### [Task]
Every line from the beginning of the data through the line containing "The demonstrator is" should be reproduced exactly, and no further lines should be output.

——————————

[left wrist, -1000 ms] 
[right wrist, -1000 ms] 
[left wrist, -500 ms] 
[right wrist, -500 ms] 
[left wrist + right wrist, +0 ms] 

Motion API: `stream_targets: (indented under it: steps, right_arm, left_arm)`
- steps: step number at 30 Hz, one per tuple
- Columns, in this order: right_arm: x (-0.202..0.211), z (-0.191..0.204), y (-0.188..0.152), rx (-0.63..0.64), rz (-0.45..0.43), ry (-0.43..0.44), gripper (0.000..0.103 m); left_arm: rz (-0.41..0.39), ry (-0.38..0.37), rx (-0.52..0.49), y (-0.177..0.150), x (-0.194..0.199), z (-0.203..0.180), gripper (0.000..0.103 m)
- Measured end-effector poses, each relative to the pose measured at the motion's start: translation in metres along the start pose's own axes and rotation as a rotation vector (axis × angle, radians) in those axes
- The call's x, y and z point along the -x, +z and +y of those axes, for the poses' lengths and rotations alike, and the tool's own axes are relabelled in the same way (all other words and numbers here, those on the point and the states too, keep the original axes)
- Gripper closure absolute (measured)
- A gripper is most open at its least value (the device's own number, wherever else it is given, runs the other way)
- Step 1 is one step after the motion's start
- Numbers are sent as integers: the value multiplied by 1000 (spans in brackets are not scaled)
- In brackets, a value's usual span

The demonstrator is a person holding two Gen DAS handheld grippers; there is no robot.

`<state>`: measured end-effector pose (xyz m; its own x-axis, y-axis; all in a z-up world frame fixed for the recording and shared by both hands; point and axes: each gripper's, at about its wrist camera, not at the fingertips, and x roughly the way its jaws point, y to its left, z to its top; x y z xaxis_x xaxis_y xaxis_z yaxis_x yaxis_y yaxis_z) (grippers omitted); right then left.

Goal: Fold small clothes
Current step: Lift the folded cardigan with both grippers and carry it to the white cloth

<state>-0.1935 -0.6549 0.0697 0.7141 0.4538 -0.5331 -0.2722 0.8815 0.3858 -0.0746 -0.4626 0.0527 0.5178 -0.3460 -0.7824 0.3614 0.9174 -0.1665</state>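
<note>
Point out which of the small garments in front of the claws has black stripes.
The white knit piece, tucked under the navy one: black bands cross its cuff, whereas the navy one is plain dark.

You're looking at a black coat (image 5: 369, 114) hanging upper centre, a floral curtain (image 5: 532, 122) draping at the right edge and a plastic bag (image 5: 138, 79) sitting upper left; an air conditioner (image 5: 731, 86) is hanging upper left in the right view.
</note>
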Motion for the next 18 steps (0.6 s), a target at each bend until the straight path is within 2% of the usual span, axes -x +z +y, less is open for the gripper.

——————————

### [The answer]
[left wrist, -1000 ms] 
[right wrist, -1000 ms] 
[left wrist, -500 ms] 
[right wrist, -500 ms] 
[left wrist + right wrist, +0 ms] 

Motion API: `stream_targets: (indented under it: steps, right_arm, left_arm)`
- steps: step number at 30 Hz, one per tuple
- Columns, in this order: right_arm: x (-0.202..0.211), z (-0.191..0.204), y (-0.188..0.152), rx (-0.63..0.64), rz (-0.45..0.43), ry (-0.43..0.44), gripper (0.000..0.103 m); left_arm: rz (-0.41..0.39), ry (-0.38..0.37), rx (-0.52..0.49), y (-0.177..0.150), x (-0.194..0.199), z (-0.203..0.180), gripper (0.000..0.103 m)
- Measured end-effector poses, each relative to the pose measured at the motion's start: translation in metres along the start pose's own axes and rotation as a rotation vector (axis × angle, radians) in those axes
- The call's x, y and z point along the -x, +z and +y of those axes, for the poses' lengths and rotations alike, and the tool's own axes are relabelled in the same way (all other words and numbers here, those on the point and the states too, keep the original axes)
- Gripper closure absolute (measured)
- A gripper is most open at its least value (the device's own number, wherever else it is given, runs the other way)
- Step 1 is one step after the motion's start
- Numbers are sent as integers: the value multiplied by 1000 (spans in brackets are not scaled)
- In brackets, a value's usual span

The demonstrator is a person holding two Gen DAS handheld grippers; there is no robot.

For this exercise, nothing more remains to be done.